Nevertheless, Wolfram's basic point is strong: complexity (highly ordered patterns) can emerge from simple rules recursively applied.
Another of his claims, which I have not examined in detail, is that at least one of his CA experiments produced a graph, which, after sufficient iterations, statistically replicated a random graph. That is, when parts of the graph were sampled, the outcome was statistically indistinguishable from a graph generated by computerized randomization. This claim isn't airtight, and analysis of specific cases needs to be done, but it indicates the possibility that some structures are somewhat more probable than a statistical sampling would indicate. However, this possibility is no disproof of Dembski's approach. (By the way, Wolfram implicitly argues that "pseudorandom" functions refer to a specific class of generators that his software Mathematica avoids when generating "random" numbers. Presumably, he thinks his particular CA does not fall into such a "pseudorandom" set, despite its being fully deterministic.)
However, Wolfram also makes a very plausible case (I don't say proof because I have not examined the claim at that level of detail) that his cellular automata can be converted into logic languages, including ones that are sufficiently rich for Godel's incompleteness theorem to apply.

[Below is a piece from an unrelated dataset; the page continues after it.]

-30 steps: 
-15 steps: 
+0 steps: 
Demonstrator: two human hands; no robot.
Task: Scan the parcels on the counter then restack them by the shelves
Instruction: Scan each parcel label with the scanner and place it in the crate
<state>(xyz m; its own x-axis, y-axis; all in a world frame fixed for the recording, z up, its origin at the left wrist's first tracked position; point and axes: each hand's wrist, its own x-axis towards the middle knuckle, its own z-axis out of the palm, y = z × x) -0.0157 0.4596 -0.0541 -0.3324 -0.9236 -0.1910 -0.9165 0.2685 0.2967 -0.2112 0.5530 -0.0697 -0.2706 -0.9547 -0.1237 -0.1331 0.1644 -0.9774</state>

As I understand Godel's proof, he has demonstrated that, if a system is logically consistent, then there is a class of statements that cannot be derived from axioms. He did this through an encipherment system that permits self-referencing and so some have taken his proof to refer only to an irrelevant semantical issue of self-referencing (akin to Russell's paradox). But my take is that the proof says that statements exist that cannot be proved or derived.

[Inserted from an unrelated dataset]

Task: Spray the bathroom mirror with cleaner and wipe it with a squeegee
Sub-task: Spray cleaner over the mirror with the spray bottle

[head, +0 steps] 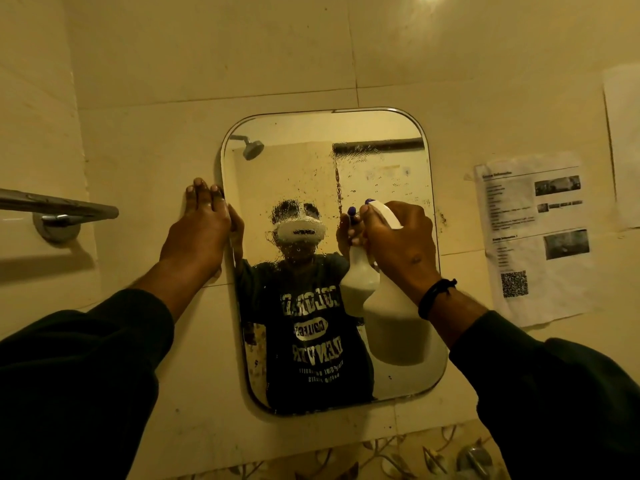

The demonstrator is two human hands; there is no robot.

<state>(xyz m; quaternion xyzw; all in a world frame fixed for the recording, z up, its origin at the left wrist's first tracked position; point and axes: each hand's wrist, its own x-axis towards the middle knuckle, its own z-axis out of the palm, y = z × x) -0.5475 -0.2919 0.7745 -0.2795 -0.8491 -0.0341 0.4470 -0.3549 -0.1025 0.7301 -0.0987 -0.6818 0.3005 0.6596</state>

So, in that case, if we model a microbiotic machine as a statement in some logic system, we see immediately that it could be a statement of the Godel type, meaning that the statement holds but cannot be derived from any rules specifying the evolution of biological systems. If such a statement indeed were found to be unprovable, then many would be inclined to infer that the machine specified by this unprovable statement must have been designed by a conscious mind. However, such an inference is a philosophical (which does not mean trival) difficulty.